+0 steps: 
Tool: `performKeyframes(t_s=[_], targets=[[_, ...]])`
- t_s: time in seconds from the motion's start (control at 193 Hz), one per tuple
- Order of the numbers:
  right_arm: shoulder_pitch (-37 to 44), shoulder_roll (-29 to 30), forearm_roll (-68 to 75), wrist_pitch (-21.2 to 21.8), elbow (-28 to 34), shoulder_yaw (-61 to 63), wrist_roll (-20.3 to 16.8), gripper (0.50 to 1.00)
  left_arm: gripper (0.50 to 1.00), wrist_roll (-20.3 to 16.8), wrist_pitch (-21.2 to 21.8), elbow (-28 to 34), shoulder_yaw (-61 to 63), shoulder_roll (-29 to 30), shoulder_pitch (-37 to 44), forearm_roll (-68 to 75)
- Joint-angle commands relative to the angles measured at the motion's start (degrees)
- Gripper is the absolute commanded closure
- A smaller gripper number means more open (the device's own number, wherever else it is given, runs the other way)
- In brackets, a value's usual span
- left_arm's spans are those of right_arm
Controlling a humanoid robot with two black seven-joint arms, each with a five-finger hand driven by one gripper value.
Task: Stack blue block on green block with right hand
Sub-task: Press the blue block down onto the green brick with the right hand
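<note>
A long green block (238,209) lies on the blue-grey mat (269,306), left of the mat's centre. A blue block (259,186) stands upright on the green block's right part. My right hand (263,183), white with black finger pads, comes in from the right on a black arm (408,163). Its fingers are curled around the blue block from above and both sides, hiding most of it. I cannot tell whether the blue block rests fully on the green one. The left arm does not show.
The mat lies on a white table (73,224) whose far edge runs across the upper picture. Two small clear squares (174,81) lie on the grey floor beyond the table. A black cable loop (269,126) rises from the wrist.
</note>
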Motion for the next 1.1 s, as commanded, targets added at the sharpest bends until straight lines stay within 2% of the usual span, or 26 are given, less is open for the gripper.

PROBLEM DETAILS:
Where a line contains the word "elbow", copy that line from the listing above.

OUTPUT OF THE EXERCISE:
  right_arm: shoulder_pitch (-37 to 44), shoulder_roll (-29 to 30), forearm_roll (-68 to 75), wrist_pitch (-21.2 to 21.8), elbow (-28 to 34), shoulder_yaw (-61 to 63), wrist_roll (-20.3 to 16.8), gripper (0.50 to 1.00)
  left_arm: gripper (0.50 to 1.00), wrist_roll (-20.3 to 16.8), wrist_pitch (-21.2 to 21.8), elbow (-28 to 34), shoulder_yaw (-61 to 63), shoulder_roll (-29 to 30), shoulder_pitch (-37 to 44), forearm_roll (-68 to 75)

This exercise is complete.